An agribusinessman at the heart of an evolving scandal involving one of Argentina's most high-profile federal prosecutors on Monday described evidence to support his claims that he was extorted as "irrefutable and abundant."
"I have tried not to speak because I'm not doing well health-wise, but there are things that have not been published as they should have been. The evidence is irrefutable and abundant," Pedro Etchebest said.
Etchebest earlier claimed Prosecutor Carlos Stornelli tried to extort bribes from him via his lawyer Marcelo D'Alessio in exchange for protection in the ongoing investigation into widespread graft in the Kirchner era, for which Stornelli is the lead prosecutor.

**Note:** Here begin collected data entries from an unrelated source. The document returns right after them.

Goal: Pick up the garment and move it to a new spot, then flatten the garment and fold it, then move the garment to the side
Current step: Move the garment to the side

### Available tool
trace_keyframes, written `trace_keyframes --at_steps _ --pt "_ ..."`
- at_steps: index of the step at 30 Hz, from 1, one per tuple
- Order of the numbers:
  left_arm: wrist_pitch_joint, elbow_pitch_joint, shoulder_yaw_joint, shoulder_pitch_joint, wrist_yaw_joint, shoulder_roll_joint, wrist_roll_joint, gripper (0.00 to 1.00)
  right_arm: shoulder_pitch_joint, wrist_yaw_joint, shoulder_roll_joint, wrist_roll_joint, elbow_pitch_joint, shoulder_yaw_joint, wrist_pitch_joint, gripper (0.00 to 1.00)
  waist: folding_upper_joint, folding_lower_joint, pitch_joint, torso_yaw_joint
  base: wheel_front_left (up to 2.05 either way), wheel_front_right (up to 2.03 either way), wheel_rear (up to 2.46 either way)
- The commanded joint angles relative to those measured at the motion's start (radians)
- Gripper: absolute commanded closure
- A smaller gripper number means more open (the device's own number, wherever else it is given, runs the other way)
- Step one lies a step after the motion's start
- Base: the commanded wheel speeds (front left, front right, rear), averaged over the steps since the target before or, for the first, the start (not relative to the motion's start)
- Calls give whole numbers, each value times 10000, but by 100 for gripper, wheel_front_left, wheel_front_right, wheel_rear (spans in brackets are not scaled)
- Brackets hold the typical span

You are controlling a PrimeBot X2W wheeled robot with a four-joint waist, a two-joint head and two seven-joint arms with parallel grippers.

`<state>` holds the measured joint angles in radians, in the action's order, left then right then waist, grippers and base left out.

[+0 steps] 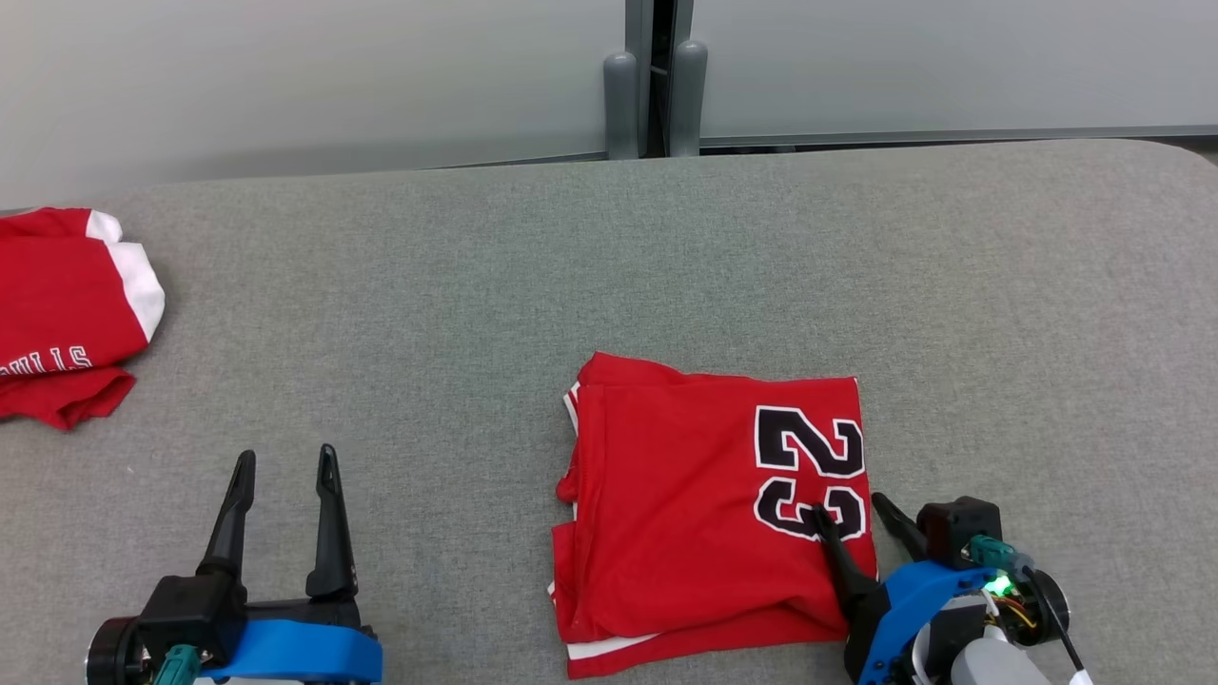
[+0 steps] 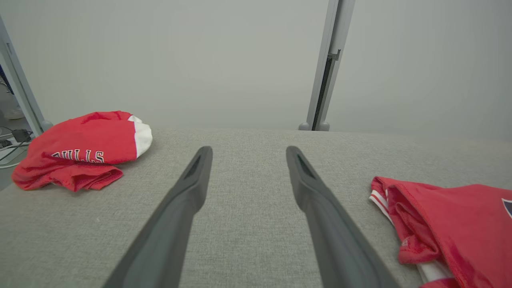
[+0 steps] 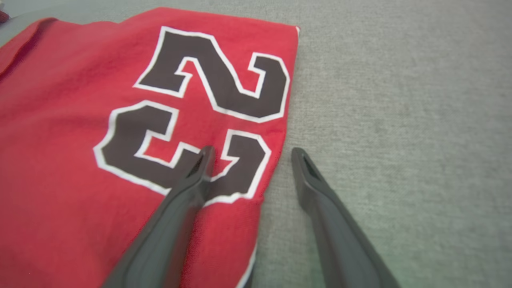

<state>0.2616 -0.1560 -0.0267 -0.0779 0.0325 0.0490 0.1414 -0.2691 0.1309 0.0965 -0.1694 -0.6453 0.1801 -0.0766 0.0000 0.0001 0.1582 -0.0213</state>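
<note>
Straddling the right edge of a folded red jersey (image 1: 709, 514) near the front of the grey padded table (image 1: 609, 266), the right gripper (image 1: 847, 506) has its jaws spread. One finger lies over the black "23", hiding part of the "3"; the other lies over the table. Whether either touches down is unclear. The left gripper (image 1: 287, 455), jaws likewise wide and holding nothing, points forward at lower left. Two red garments lie well apart: the second garment (image 1: 62, 314), crumpled, is cut off at the left edge, its lettering only partly readable.
</note>
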Motion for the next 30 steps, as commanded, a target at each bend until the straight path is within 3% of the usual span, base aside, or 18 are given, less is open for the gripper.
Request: trace_keyframes --at_steps 1,5,6,8,18,30 --pt "45 -7 -22 -135 33 33 57 0 -34 -2 -75 -111 -243 209 98 0 0 -1 42 -2 0 0 0" --pt "45 -32 -89 -248 45 33 70 0 -81 13 -204 -338 -562 662 151 0 0 -1 110 18 0 0 0" --pt "45 -40 -90 -264 34 33 78 0 -103 15 -230 -445 -621 753 150 9 0 -1 127 24 0 0 0" --pt "45 -62 -79 -269 17 33 79 0 -151 18 -283 -716 -702 947 161 100 0 -1 161 35 0 0 0" --pt "45 124 -110 -467 58 33 48 0 -1087 -13 848 -703 -563 578 -771 100 0 -1 655 -260 0 0 0" --pt "44 502 -168 -1397 -79 37 -505 0 -2763 -10 2549 -703 -430 -2 -1221 100 0 -1 2041 -1639 0 0 0"
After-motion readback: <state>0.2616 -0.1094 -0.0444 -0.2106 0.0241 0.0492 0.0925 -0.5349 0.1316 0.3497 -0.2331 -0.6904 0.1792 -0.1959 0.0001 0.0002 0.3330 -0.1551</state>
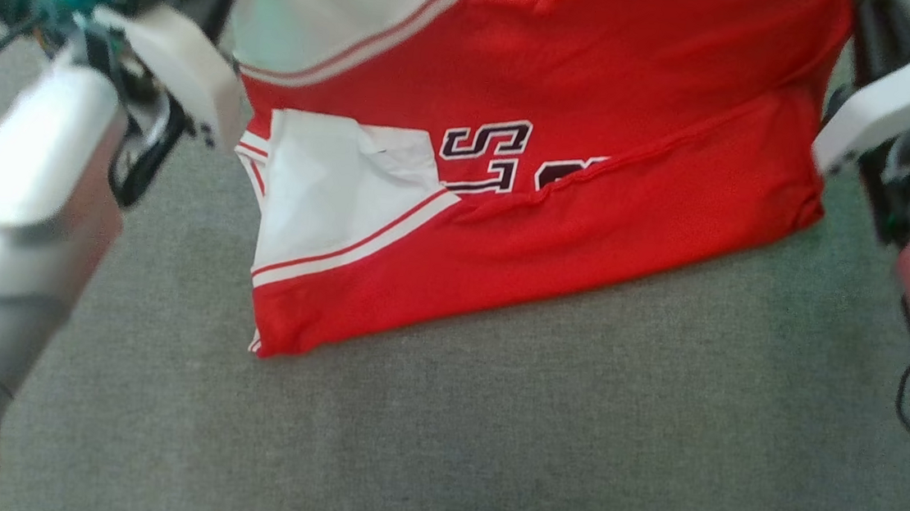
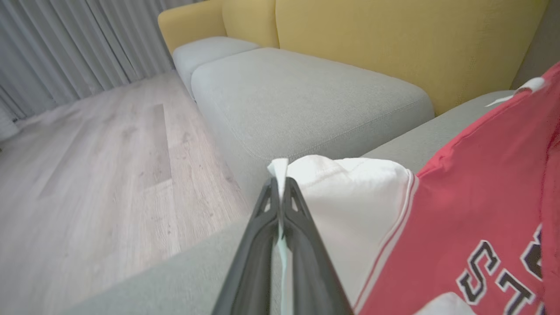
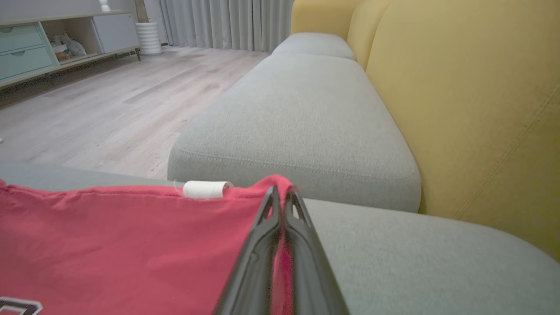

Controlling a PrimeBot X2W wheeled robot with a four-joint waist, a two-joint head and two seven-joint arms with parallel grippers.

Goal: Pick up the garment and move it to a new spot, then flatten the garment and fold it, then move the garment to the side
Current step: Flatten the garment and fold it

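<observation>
Across the grey sofa cushion the red and white garment lies partly folded, its lower part resting on the fabric and its upper edge held up between the two arms. At the white sleeve corner the left gripper is clenched on the cloth, while the right gripper pinches a red corner.
</observation>
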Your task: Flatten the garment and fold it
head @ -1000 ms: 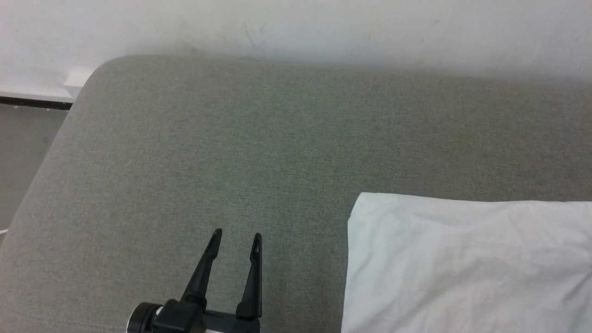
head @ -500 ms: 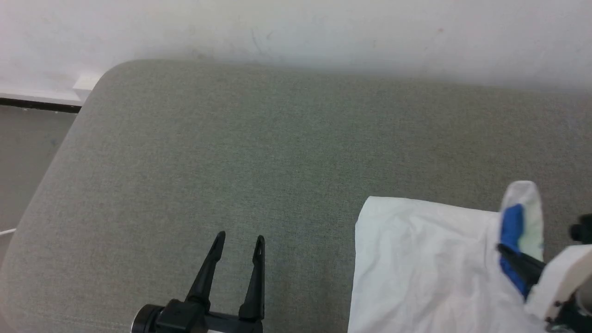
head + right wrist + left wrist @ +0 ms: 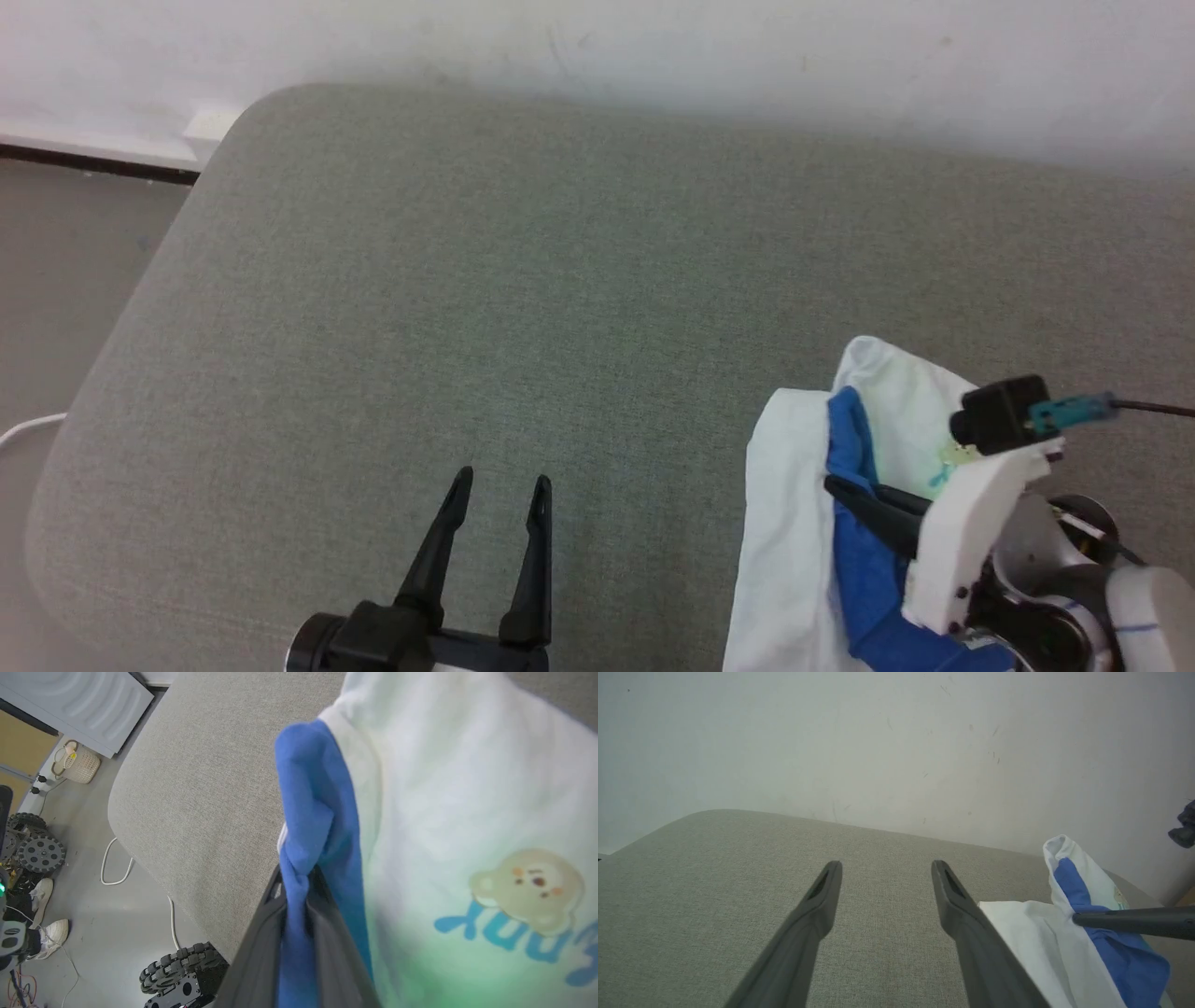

Etchebest never spoke directly with Stornelli, he claimed, but did "[shake] his hand."
"After that, D'Alessio told me that since I shook his hand, the deal was done," he added.
The scandal stems from a report by journalist Horacio Verbitsky, allegedly based on an investigation being carried out by federal judge Alejo Ramos Padilla.
It centres on D’Alessio, who was supposedly filmed receiving money that was on its way to Stornelli.
Etchebest, who claims to have recorded all the meetings he had with D'Alessio except the first, was named by former Santa Cruz province Treasury Minister Juan Manuel Campillo in testimony in the so-called 'cuadernos' or "notebooks of corruption" investigation, which is looking into allegations of widespread corruption during the era of Kirchner presidencies.
The pair met "in late 2016 and before then I had never seen him in my life," Etchebest told Página 12 newspaper.
"I had nothing to do with the Kirchners," he added.